When you turn your torch on a piece of metal and see moisture "sweating out", that's not coming from the metal; it's coming from your flame. Every combustion torch produces prodigious amounts of very hot steam as a combustion by-product (along with carbon dioxide and carbon monoxide); when that steam hits metal at room temperature, some will unavoidably condense, just like steam from a kettle onto a cold spoon. If you put the same metal, in the same condition, into an electric oven, you'll see no moisture come out -- because there isn't any "inside" the metal. Metal that's a little damp from weather conditions has moisture on the surface, not inside (cast iron being the only possible exception, due to the surface porosity that, in cooking, takes up oil and seasons the pot).

The surface porosity of cast iron, however, can "hide" enough water to cause some trouble even if the stuff looks and feels dry; the cavity of a cast iron ingot mold can easily trap the equivalent of two or three drops of water, which will be underneath the lead if you pour in a cold mold. Not a good setup...

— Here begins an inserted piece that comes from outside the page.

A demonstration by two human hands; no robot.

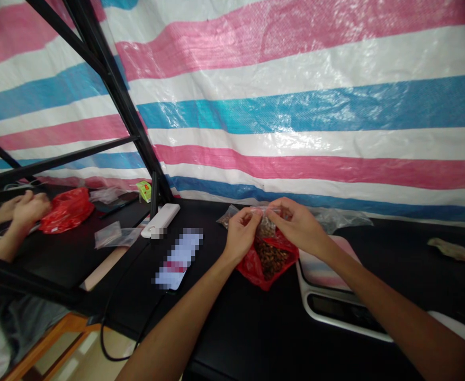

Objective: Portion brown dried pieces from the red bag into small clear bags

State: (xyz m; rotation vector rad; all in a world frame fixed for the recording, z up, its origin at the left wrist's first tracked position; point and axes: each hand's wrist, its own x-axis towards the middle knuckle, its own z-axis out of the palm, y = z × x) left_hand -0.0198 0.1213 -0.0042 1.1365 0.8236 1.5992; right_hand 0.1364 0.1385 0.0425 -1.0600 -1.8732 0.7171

Thanks for enlightening me. I was always told you pre heat metal to get the moisture out so it doesn't cool to fast and crack. Live and learn.

[KyBill]

I have had the WW problem before add a WW and molten lead jumps out of the pot . I do then now 1 pot at a time pour into ingots . Let every Thing cool down start over again .
( Use a little Pam Grill spray on Iron tools and pots when finished but still warm seals the pores very well ) I use it on every thing but the Molds

[I'll Make Mine]

Thanks for enlightening me. I was always told you pre heat metal to get the moisture out so it doesn't cool to fast and crack. Live and learn.

Preheating, in a welding context, has nothing to do with moisture (at least not inside the material), and everything to do with avoiding warpage and cracking due to differential expansion. Weld cast iron without preheat, and it's likely to crack near the edge of the zone heated by the weld process. Weld on curved body metal, and you'll get a dimple where the heated metal deformed due to restriction by the surrounding cold sheet, then flattened out the curve when the shrunk area cooled. Weld angle iron, and you have to use procedures like intermittent welding to avoid warping the finished part due to heating one edge but not the other. Proper preheating with prevent all these problems.

KyBill, you've got what I'll be doing when I smelt or cast: melt what will fit in the pot, pour it, then let the pot cool before starting again with another charge of scrap or ingots. I'll also be preheating my ingot mold at least to the point where a drop of water sizzles immediately (i.e. well above boiling point, so water can't remain on the surface or in the pores).